_Brief:_ When you reach the line containing "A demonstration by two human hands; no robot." in the data below, begin returning lines exactly as written, and stop once the line containing "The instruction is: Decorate" has been returned.

START Data records

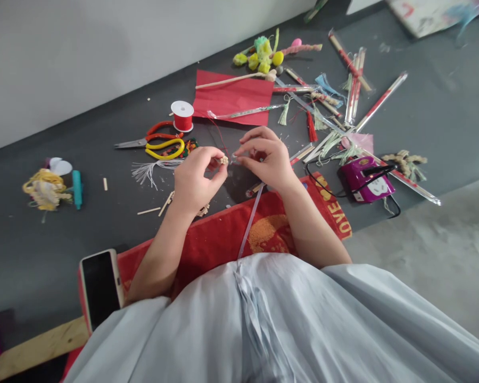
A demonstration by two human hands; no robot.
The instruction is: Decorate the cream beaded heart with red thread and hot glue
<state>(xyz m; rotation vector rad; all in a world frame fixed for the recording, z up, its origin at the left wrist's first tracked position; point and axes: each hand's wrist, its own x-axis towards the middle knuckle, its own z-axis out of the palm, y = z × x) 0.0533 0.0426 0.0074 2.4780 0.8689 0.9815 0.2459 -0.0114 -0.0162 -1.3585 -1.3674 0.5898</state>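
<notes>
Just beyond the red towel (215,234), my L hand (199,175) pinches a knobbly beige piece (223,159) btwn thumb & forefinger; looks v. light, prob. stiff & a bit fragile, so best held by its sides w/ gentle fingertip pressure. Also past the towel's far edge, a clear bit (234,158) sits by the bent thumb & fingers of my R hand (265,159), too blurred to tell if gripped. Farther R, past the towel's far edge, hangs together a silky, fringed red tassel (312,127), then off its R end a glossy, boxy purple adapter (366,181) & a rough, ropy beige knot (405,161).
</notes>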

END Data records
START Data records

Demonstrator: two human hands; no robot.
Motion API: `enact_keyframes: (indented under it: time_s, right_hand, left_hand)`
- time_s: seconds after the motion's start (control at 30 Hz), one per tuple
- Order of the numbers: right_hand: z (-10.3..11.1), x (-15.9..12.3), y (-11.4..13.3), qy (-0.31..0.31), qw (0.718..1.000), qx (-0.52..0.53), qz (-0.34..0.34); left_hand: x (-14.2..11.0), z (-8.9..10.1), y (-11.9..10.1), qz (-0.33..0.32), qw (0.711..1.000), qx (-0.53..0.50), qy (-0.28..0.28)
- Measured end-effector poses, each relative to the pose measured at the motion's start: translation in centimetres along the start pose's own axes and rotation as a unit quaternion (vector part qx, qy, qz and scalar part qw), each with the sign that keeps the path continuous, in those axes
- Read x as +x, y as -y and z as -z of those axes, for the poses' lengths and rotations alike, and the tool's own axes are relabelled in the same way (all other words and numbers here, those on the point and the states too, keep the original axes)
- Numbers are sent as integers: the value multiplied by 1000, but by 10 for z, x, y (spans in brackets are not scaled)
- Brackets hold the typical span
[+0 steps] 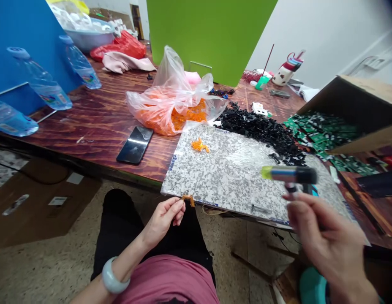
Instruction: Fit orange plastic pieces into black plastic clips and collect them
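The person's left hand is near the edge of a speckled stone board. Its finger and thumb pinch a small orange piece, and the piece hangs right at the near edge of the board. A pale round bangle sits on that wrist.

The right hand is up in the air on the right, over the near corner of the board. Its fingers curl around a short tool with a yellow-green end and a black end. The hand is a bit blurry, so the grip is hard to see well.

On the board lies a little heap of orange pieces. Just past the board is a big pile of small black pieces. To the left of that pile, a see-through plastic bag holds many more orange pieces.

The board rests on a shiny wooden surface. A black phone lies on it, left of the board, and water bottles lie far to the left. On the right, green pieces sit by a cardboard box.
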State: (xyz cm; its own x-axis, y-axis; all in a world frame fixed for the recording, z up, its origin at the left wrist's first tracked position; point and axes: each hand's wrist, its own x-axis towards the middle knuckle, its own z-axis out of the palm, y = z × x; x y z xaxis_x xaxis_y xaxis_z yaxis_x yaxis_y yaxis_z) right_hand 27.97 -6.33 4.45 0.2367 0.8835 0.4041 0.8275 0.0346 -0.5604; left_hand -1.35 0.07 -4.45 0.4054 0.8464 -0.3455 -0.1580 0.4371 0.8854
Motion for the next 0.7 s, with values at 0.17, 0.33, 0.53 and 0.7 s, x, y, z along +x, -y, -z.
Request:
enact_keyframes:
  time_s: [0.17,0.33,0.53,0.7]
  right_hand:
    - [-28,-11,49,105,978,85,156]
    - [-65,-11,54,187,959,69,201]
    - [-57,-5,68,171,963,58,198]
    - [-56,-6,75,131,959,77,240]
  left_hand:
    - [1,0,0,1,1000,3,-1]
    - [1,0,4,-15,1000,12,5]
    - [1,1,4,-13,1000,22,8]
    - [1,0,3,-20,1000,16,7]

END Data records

_Final answer:_
A demonstration by two human hands; no robot.
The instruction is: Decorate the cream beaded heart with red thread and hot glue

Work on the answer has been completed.